- Your instructions
Without the pictures, reproduce the entries below exactly.

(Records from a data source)
━━━━━━━━━━━━━━━━━━━━━━━━━━━━━━
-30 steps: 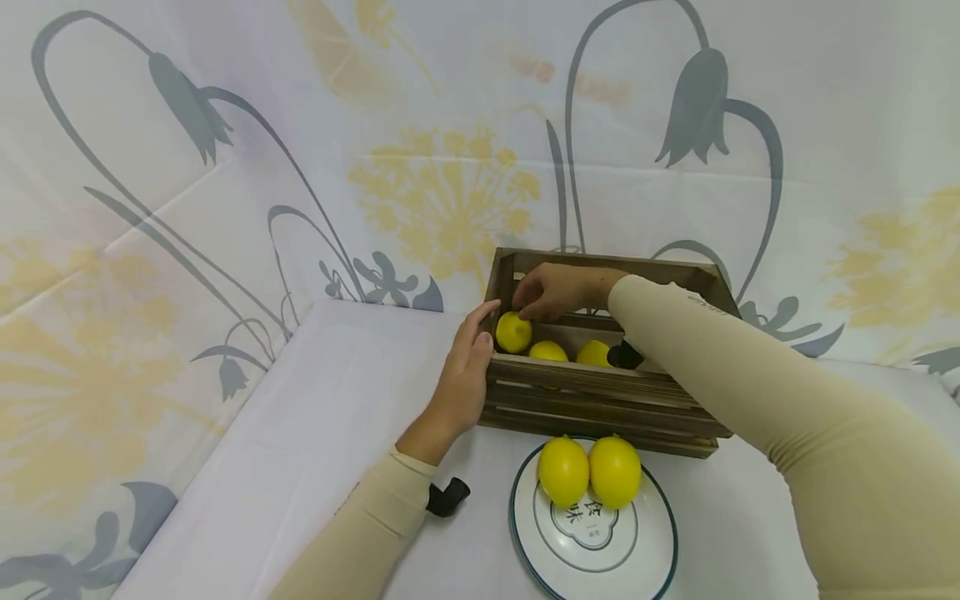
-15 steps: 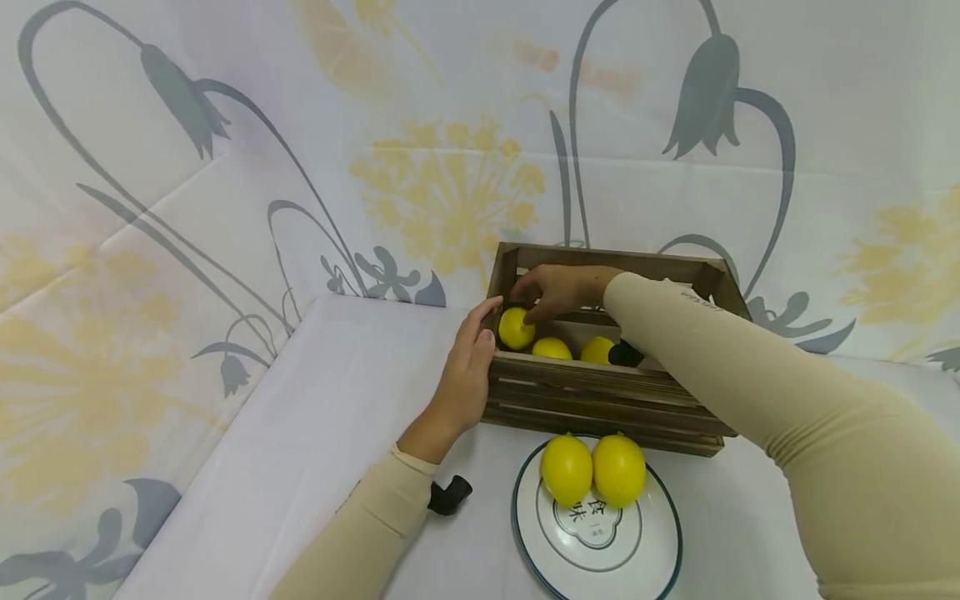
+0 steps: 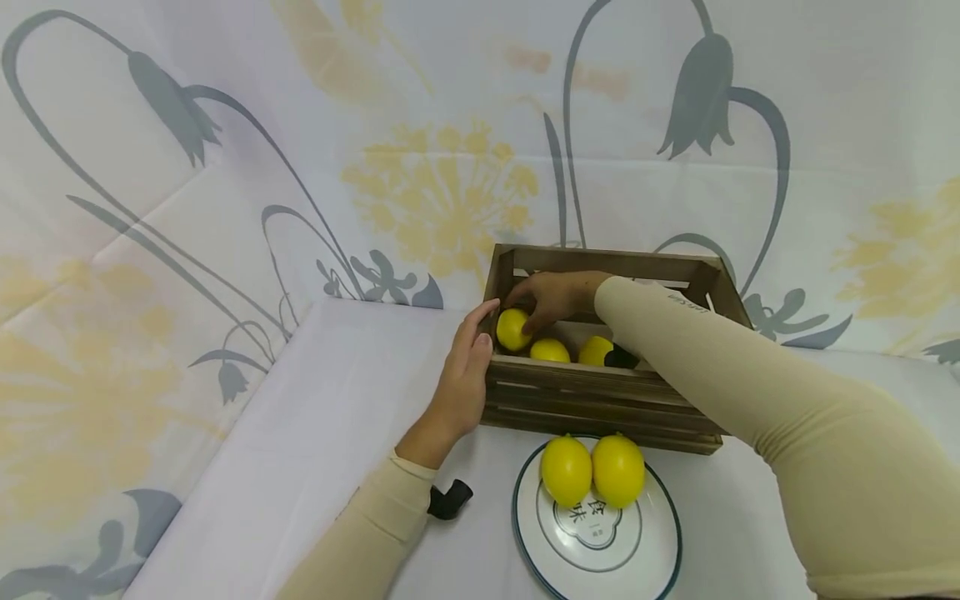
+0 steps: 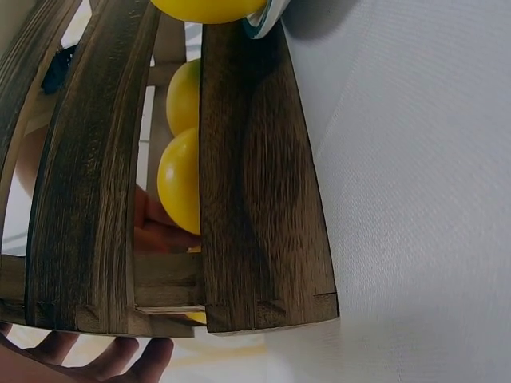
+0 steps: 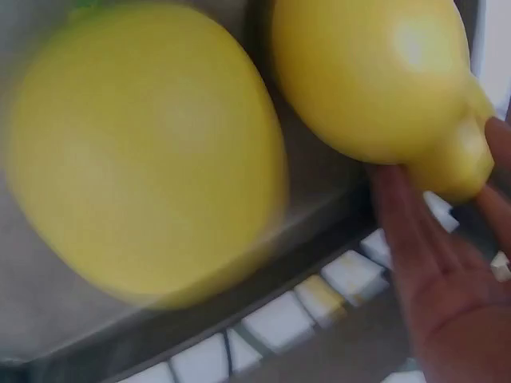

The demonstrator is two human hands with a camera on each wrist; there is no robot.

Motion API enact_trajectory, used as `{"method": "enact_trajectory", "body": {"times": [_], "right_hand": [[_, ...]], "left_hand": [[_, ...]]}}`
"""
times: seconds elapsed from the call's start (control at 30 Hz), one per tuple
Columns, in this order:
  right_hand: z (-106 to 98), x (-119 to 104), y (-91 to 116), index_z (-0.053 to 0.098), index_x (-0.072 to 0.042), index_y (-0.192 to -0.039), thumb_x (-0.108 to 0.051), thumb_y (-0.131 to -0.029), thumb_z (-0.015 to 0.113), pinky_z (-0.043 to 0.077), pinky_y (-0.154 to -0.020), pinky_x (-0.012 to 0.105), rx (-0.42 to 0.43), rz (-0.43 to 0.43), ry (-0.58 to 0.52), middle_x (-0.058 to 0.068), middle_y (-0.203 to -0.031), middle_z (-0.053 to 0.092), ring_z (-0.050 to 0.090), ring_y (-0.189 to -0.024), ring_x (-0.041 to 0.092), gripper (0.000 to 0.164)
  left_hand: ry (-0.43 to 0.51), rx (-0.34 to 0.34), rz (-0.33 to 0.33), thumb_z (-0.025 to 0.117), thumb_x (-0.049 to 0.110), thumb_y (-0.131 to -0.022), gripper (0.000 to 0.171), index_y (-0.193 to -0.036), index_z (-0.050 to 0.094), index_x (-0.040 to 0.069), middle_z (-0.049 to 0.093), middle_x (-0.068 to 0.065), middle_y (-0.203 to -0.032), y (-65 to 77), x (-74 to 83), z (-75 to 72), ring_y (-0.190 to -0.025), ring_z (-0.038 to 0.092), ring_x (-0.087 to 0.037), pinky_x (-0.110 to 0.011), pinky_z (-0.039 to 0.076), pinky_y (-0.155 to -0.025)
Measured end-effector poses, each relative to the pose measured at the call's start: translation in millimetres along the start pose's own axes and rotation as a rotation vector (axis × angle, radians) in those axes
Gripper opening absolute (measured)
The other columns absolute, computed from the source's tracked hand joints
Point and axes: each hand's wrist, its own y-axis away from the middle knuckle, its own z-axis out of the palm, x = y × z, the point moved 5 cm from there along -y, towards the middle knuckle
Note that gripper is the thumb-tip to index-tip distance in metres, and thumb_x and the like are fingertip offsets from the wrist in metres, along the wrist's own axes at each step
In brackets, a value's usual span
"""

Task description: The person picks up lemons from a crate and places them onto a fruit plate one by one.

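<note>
Right hand (image 3: 555, 298) reaches down into the crate, fingers and thumb bent round the end lemon (image 3: 512, 331), pinching it from either side. Right wrist view has fingers on both sides of it too, though blurred; cannot tell whether they bear its weight. This lemon sits at the crate's left end, inside the walls.

Best practice here, as I judge it: set thumb and fingers past the widest part before squeezing, since a smooth round skin would likely roll out of a shallow pinch. Draw it straight up, knuckles and forearm clear of the rim.

Left hand (image 3: 465, 379) lies along the outside of the left end, fingers extended against the wood, grasping no lemon. Probably a useful brace; keep it light, so the crate (image 3: 600, 379) neither tips nor slides.

Just beside the end lemon: the middle lemon (image 3: 550, 351), then the far lemon (image 3: 595, 351), partly behind the sleeve. Avoid knocking these.

Outside, by the crate's front: plate (image 3: 645, 546) with two lemons (image 3: 566, 472) side by side near its back edge. White cloth (image 3: 352, 375) beneath everything.
</note>
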Motion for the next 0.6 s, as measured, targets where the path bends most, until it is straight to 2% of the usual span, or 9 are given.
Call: {"method": "enact_trajectory", "body": {"times": [0.2, 0.4, 0.6], "right_hand": [[3.9, 5.0, 3.1, 0.041, -0.012, -0.151, -0.026, -0.093, 0.070, 0.037, -0.115, 0.050, -0.017, 0.050, -0.105, 0.013, -0.157, 0.039, 0.045, -0.137, 0.030, 0.066], [7.7, 4.5, 1.9, 0.036, -0.009, -0.154, -0.031, -0.094, 0.069, 0.030, -0.119, 0.053, -0.035, 0.031, -0.069, 0.014, -0.161, 0.032, 0.037, -0.143, 0.033, 0.071], [8.8, 3.6, 2.4, 0.034, -0.009, -0.155, -0.034, -0.094, 0.068, 0.029, -0.119, 0.053, -0.042, 0.029, -0.065, 0.014, -0.161, 0.033, 0.036, -0.144, 0.032, 0.074]], "left_hand": [[0.006, -0.009, -0.006, 0.024, 0.030, -0.108, 0.049, -0.156, 0.028, 0.022, 0.025, -0.005, -0.163, -1.4, 4.8, 3.5, -0.139, 0.036, -0.031, -0.055, 0.028, -0.118], [-0.005, -0.001, 0.000, 0.024, 0.028, -0.108, 0.048, -0.156, 0.029, 0.020, 0.027, -0.005, -0.162, -1.6, 9.6, 5.5, -0.144, 0.032, -0.026, -0.053, 0.025, -0.120], [-0.020, 0.002, 0.002, 0.025, 0.025, -0.108, 0.048, -0.156, 0.029, 0.018, 0.028, -0.005, -0.162, -0.8, 12.8, 4.9, -0.147, 0.030, -0.024, -0.051, 0.025, -0.121]]}}
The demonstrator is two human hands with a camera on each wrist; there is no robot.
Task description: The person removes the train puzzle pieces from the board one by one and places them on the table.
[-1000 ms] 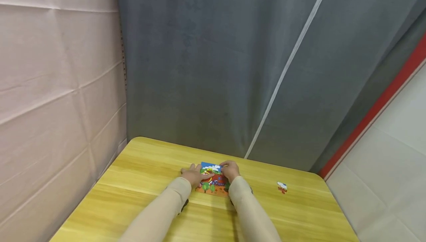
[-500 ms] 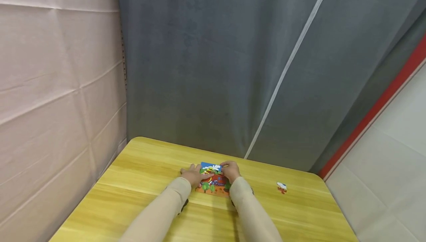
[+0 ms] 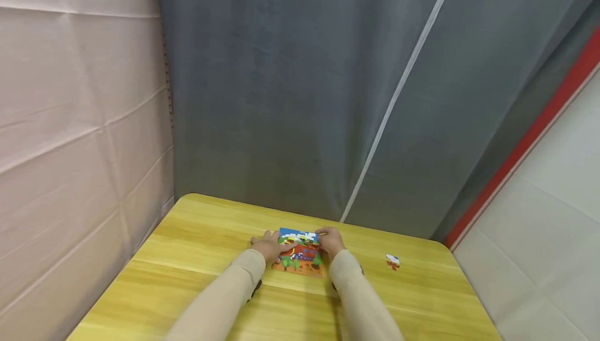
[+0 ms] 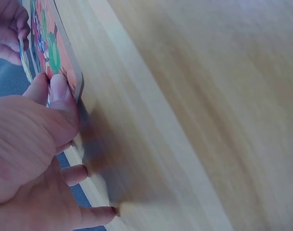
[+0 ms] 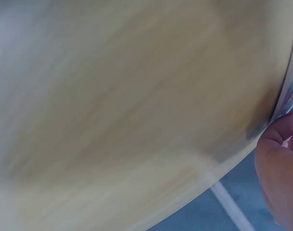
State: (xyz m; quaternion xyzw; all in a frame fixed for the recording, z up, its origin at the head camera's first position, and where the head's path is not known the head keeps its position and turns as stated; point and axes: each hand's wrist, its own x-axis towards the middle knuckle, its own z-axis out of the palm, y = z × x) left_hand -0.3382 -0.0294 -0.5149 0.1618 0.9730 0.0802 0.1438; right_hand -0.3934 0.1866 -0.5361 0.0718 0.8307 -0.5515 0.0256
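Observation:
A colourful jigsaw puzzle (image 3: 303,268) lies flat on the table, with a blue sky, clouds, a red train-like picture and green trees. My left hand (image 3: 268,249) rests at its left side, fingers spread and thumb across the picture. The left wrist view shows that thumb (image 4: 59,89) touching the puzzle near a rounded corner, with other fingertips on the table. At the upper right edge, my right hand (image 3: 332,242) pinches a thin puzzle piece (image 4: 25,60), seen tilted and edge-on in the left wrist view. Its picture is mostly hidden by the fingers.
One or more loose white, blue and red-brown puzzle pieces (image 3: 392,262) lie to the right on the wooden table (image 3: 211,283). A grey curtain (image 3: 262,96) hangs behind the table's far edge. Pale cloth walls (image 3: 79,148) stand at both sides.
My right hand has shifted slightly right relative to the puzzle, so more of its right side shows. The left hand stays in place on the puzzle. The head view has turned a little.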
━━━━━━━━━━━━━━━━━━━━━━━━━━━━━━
- Task solution
-30 steps: 
-15 steps: 
+0 steps: 
+0 steps: 
+0 steps: 

The demonstrator is two human hands with a camera on each wrist; there is no robot.

Motion API enact_trajectory, used as `{"method": "enact_trajectory", "body": {"times": [_], "right_hand": [[_, ...]], "left_hand": [[_, ...]]}}`
"""
times: seconds elapsed from the call's start (control at 30 Hz), one per tuple
Columns, in this order:
  right_hand: z (-106 to 98), x (-119 to 104), y (-91 to 116), index_z (-0.053 to 0.098), index_x (-0.072 to 0.042), index_y (-0.192 to -0.039), thumb_x (-0.108 to 0.051), thumb_y (-0.131 to -0.029), thumb_z (-0.015 to 0.113), pinky_z (-0.043 to 0.077), pinky_y (-0.154 to -0.020), pinky_x (-0.012 to 0.105), rx (-0.42 to 0.43), rz (-0.43 to 0.43), ry (-0.58 to 0.52), middle_x (-0.058 to 0.068), middle_y (-0.203 to -0.031), middle_z (-0.053 to 0.092), ring_z (-0.050 to 0.090), ring_y (-0.189 to -0.024), ring_x (-0.041 to 0.092), gripper (0.000 to 0.164)
  left_hand: ry (-0.43 to 0.51), rx (-0.34 to 0.34), rz (-0.33 to 0.33), thumb_z (-0.025 to 0.117), thumb_x (-0.049 to 0.110), thumb_y (-0.131 to -0.022), gripper (0.000 to 0.171), index_y (-0.193 to -0.036), index_z (-0.050 to 0.094), index_x (-0.040 to 0.069), middle_z (-0.049 to 0.093), middle_x (-0.068 to 0.065), middle_y (-0.203 to -0.032), y (-65 to 77), x (-74 to 83), z (-75 to 72), ring_y (-0.190 to -0.025), ring_z (-0.038 to 0.092), ring_x (-0.087 to 0.037), pinky_x (-0.110 to 0.011), pinky_z (-0.039 to 0.076), pinky_y (-0.155 to -0.025)
Measured end-effector poses, each relative to the pose measured at the call's start: translation in millimetres along the start pose's own axes and rotation as a rotation vector (axis × angle, radians) in those axes
Gripper opening absolute (measured)
The other columns absolute, computed from the source's tracked hand joints
Point and axes: each hand's wrist, its own y-axis away from the middle knuckle, its own z-axis out of the palm, x = y × z, the point moved 5 cm from there along -y, towards the middle knuckle
Note that gripper is the thumb-tip to index-tip distance in metres, and thumb_x and the like are fingertip offsets from the wrist in metres, along the wrist's own axes at each step
In brackets, a value's usual span
"""

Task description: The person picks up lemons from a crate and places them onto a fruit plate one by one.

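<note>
Right hand (image 3: 555, 298) reaches down into the crate, fingers and thumb bent round the end lemon (image 3: 512, 331), pinching it from either side. Right wrist view has fingers on both sides of it too, though blurred; cannot tell whether they bear its weight. This lemon sits at the crate's left end, inside the walls.

Best practice here, as I judge it: set thumb and fingers past the widest part before squeezing, since a smooth round skin would likely roll out of a shallow pinch. Draw it straight up, knuckles and forearm clear of the rim.

Left hand (image 3: 465, 379) lies along the outside of the left end, fingers extended against the wood, grasping no lemon. Probably a useful brace; keep it light, so the crate (image 3: 600, 379) neither tips nor slides.

Just beside the end lemon: the middle lemon (image 3: 550, 351), then the far lemon (image 3: 595, 351), partly behind the sleeve. Avoid knocking these.

Outside, by the crate's front: plate (image 3: 645, 546) with two lemons (image 3: 566, 472) side by side near its back edge. White cloth (image 3: 352, 375) beneath everything.
</note>
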Motion for the next 0.6 s, as measured, targets where the path bends most, until it is straight to 2% of the usual span, or 9 are given.
Call: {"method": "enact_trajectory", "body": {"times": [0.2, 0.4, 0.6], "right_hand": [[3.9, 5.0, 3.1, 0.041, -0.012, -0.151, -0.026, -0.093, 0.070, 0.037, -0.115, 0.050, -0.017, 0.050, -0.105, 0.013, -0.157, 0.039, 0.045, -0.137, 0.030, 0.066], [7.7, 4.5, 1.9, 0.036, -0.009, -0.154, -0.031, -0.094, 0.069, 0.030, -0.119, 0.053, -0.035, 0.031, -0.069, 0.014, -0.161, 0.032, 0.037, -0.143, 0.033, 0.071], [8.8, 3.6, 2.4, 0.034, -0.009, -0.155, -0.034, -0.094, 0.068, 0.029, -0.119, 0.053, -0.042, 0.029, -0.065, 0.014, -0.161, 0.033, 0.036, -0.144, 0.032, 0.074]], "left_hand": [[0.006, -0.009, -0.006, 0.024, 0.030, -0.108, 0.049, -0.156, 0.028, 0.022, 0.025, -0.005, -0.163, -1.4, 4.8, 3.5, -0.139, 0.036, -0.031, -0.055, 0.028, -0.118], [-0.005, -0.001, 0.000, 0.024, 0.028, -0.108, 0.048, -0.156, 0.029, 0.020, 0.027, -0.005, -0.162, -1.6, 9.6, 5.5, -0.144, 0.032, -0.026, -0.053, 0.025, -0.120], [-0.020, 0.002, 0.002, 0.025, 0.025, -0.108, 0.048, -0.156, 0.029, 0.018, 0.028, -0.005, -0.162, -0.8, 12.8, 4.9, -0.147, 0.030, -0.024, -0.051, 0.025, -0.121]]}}
The demonstrator is two human hands with a camera on each wrist; there is no robot.
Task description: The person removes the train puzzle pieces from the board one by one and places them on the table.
[-1000 ms] 
[-500 ms] 
[+0 ms] 
[+0 ms] 
[+0 ms] 
State: (xyz m; quaternion xyzw; all in a frame fixed for the recording, z up, its origin at the head camera's first position, and where the head's path is not known the head keeps its position and turns as stated; point and axes: each hand's wrist, its own x-axis towards the middle knuckle, its own z-axis out of the palm, y = z × x) left_hand -0.3382 -0.0294 -0.5149 0.1618 0.9730 0.0802 0.1438; right_hand -0.3934 0.1866 -0.5361 0.0718 0.8307 -0.5515 0.0256
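Observation:
A colourful jigsaw puzzle (image 3: 303,268) lies flat on the table, with a blue sky, clouds, a red train-like picture and green trees. My left hand (image 3: 268,249) rests at its left side, fingers spread and thumb across the picture. The left wrist view shows that thumb (image 4: 59,89) touching the puzzle near a rounded corner, with other fingertips on the table. At the upper right edge, my right hand (image 3: 332,242) pinches a thin puzzle piece (image 4: 25,60), seen tilted and edge-on in the left wrist view. Its picture is mostly hidden by the fingers.
One or more loose white, blue and red-brown puzzle pieces (image 3: 392,262) lie to the right on the wooden table (image 3: 211,283). A grey curtain (image 3: 262,96) hangs behind the table's far edge. Pale cloth walls (image 3: 79,148) stand at both sides.
My right hand has shifted slightly right relative to the puzzle, so more of its right side shows. The left hand stays in place on the puzzle. The head view has turned a little.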

The exercise is now finished.